And it is not just the Obama administration, either. This has been a global reality since way before Obama’s time, and is kind of obvious given the way in which the internet protocols are designed to route packets. It’s an obvious consequence of this, in fact.

The United States is not the only culprit. In recent years, the internet infrastructure of countries such as Uganda has been enriched by direct Chinese investment. Hefty loans are doled out in return for African contracts to Chinese companies to build internet backbone infrastructure linking schools, government ministries and communities into the global fibre-optic system.

Has he forgotten the Internet’s original purpose and structure??

Africa is coming online, but with hardware supplied by an aspirant foreign superpower. Will the African internet be the means by which Africa continues to be subjugated into the 21st century? Is Africa once again becoming a theatre for confrontation between the global powers?

Which aspirant foreign superpower might that be?

These are just some of the important ways in which the message of the cypherpunks goes beyond the struggle for individual liberty. Cryptography can protect not just the civil liberties and rights of individuals, but the sovereignty and independence of whole countries, solidarity between groups with common cause, and the project of global emancipation. It can be used to fight not just the tyranny of the state over the individual but the tyranny of the empire over smaller states.

The cypherpunks have yet to do their greatest work. Join us.

And become one of their number? No. I have huge issues with the “us and them” polarity of his language. This reads like a call to arms. It’s the notions of leaders and wars and borders and control (etc.) which need to change. Surely?

In March of 2011, I inadvertently introduced Michael to my friend Roxana, the Romanian photographer and writer, whose blog I shared on FB. Michael was overwhelmed by her talent and became her close friend, collaborator and intellectual challenger ever since. By the time of his death, she was the most important person in his life. Here is a link to the obituary on her blog.

Here are snippets of our exchange about Roxana, Dracula, and Europe:

February 19, 2012 5:54 pm

MTS:

I am talking with Roxana right now, but I will be back afterward. (Thank you for that introduction, by the way: she is a rather special person. The world needs more like her.)

Care,
Michael

OS:
Roxana is special, I agree. I love her very much.
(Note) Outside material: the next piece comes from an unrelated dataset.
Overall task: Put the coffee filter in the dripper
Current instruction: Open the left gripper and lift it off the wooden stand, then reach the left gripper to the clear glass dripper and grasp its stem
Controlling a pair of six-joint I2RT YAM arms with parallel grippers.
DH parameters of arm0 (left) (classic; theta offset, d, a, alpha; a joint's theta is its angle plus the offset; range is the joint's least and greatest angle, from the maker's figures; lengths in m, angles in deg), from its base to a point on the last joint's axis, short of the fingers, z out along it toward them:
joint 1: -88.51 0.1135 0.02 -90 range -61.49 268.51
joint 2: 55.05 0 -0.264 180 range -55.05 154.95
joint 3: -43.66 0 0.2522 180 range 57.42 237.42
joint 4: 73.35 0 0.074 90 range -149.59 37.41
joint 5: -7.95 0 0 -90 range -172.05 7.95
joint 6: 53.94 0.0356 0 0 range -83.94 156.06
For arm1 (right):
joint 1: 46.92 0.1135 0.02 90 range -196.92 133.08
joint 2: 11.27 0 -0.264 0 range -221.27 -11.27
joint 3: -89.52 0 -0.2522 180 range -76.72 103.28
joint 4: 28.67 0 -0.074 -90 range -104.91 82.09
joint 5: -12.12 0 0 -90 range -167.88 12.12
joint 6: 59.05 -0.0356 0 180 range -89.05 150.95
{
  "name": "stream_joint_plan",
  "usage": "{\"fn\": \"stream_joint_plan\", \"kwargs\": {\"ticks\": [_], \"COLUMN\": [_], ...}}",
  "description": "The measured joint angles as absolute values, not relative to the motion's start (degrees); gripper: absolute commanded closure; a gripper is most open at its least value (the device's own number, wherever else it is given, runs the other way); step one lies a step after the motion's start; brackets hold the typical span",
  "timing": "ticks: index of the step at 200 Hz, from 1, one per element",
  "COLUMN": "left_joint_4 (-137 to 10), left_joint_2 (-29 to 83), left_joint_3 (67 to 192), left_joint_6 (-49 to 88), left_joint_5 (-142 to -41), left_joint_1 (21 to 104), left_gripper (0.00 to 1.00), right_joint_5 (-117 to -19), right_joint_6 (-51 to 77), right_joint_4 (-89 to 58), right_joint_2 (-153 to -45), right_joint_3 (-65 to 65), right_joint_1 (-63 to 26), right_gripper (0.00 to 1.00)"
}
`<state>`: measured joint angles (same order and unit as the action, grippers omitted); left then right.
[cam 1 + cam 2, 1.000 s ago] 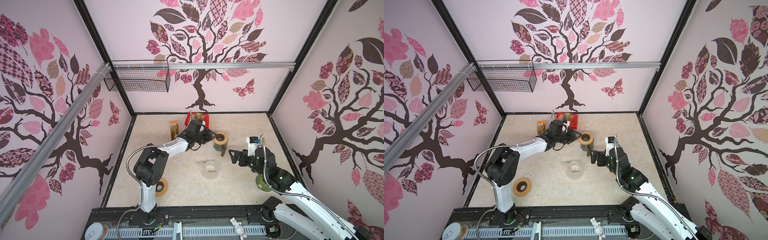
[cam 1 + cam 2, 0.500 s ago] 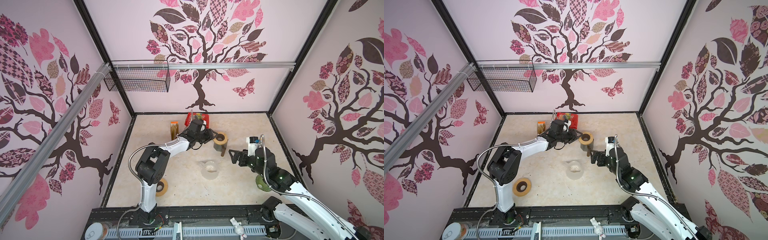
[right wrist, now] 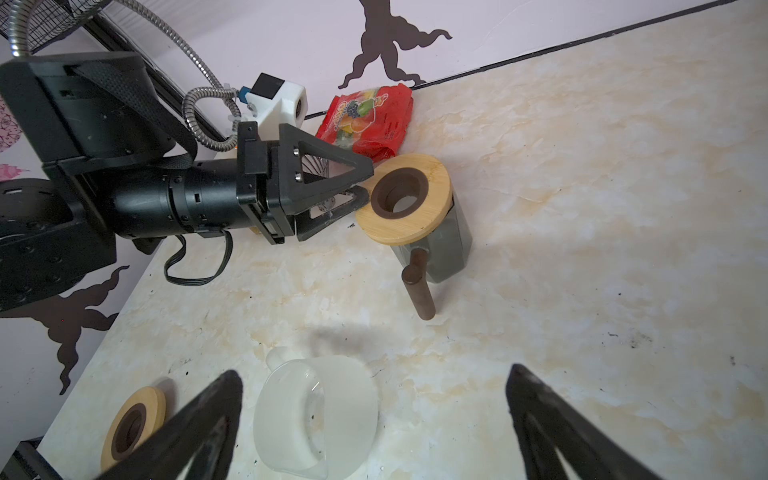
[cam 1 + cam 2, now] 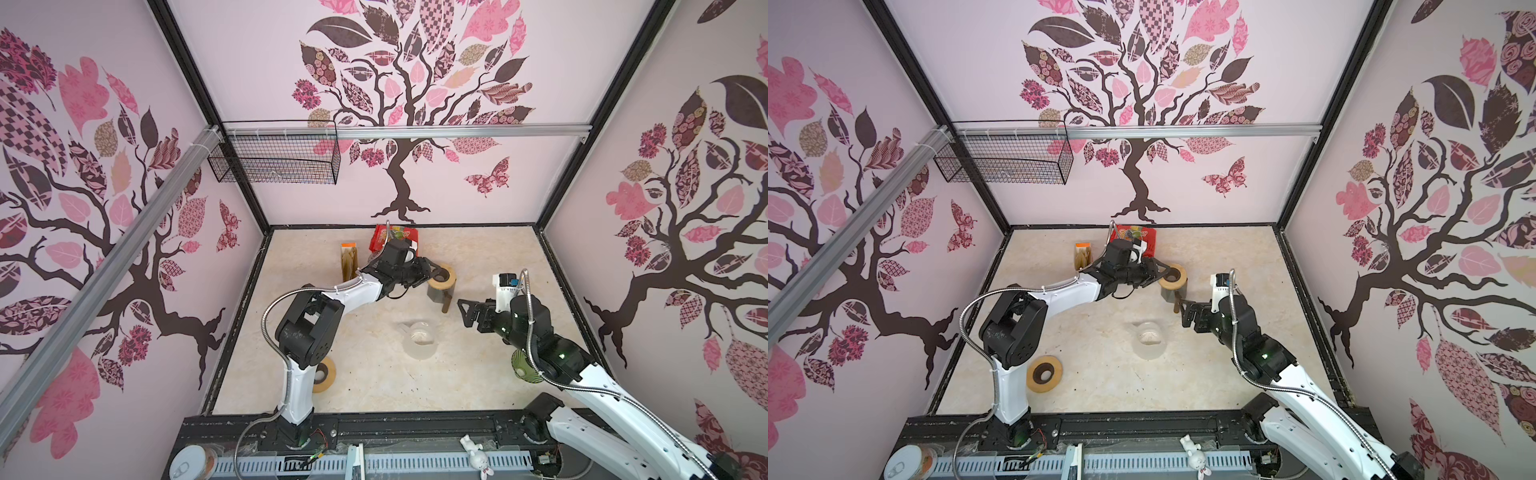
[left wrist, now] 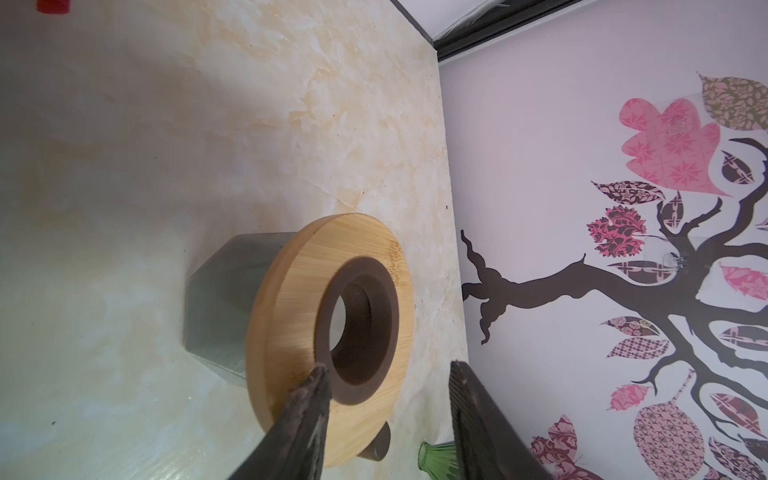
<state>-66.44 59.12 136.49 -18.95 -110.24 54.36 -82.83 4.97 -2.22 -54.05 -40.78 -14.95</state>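
Bamboo tops the grey pot (image 3: 451, 245), your landmark: your left claw (image 3: 365, 186) sits half open at that lid's rim, gripping nothing visible. The brown coffee filters (image 4: 348, 262) stand left of the pot; the glass dripper (image 4: 419, 338) lies in front, right claw (image 3: 374, 372) wide and empty beside it. You're at the reach step, I judge: next, pinch 1 filter.

Back centre's crowded: red snack bag (image 4: 395, 237), filter stand (image 4: 348, 261) and grey pot (image 4: 441, 277) w/ bamboo top bunched up, left arm (image 4: 357, 289) lying across in front, left gripper (image 4: 434, 272) right at the pot's rim. Pot's dark handle (image 4: 446, 305) sticks out twd the right gripper (image 4: 464, 314); narrow gap there. The clear glass cup (image 4: 417, 338) stands alone mid-floor, room all round. Bare floor (image 4: 498, 257) btwn pot and right-hand wall (image 4: 665, 249), also along the front. A loose wood ring (image 4: 324, 376) sits by left arm's base, green glass (image 4: 521, 370) under right arm (image 4: 536, 328).
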Motion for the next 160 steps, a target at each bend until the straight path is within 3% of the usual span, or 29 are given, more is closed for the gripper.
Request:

Say ‘hi’ to her.

MTS:

Olgsol, hi! Sure, I’m taking with her now in fact. […] And a thousand thank yous for having pointed
me Bridgewards: she is one of the most remarkable people I have ever
met; talent deep as a well! I’m sure she’d love to hear from your
friends and from you also. (She says hi!) All care, mts

OS:

Hey Michael, I just communicated with Roxana a couple of weeks ago and sent her my new article on Kurosawa. She is in Germany right now, forget where somewhere in the North supervising kids at a Rumanian-German summer camp within some European initiative. All best,

MTS:

Wismar, on the Baltic. I think she is getting tired, but the camp was / is a success…I think there’s a third one planned for next year, but she seems happy with it all, which is good. (-: all best from here too!

OS:

Wismar! How appropriate for a visit from Romania! This is a place visited by Dracula, a place of dark passions. Have you seen “Nosferatu”?

MTS:

You had Nosferatu as your profile picture for a while, which J Cohen uncharacteristically misidentified as the megalomaniac Technocrat from ‘Metropolis’ whose name I embarrassingly cannot now dredge up! It’s the best film ever of the book, and masterly in and of itself. I’ve seen it fewer times than ‘Alien’ but that allows quite a bit of leeway!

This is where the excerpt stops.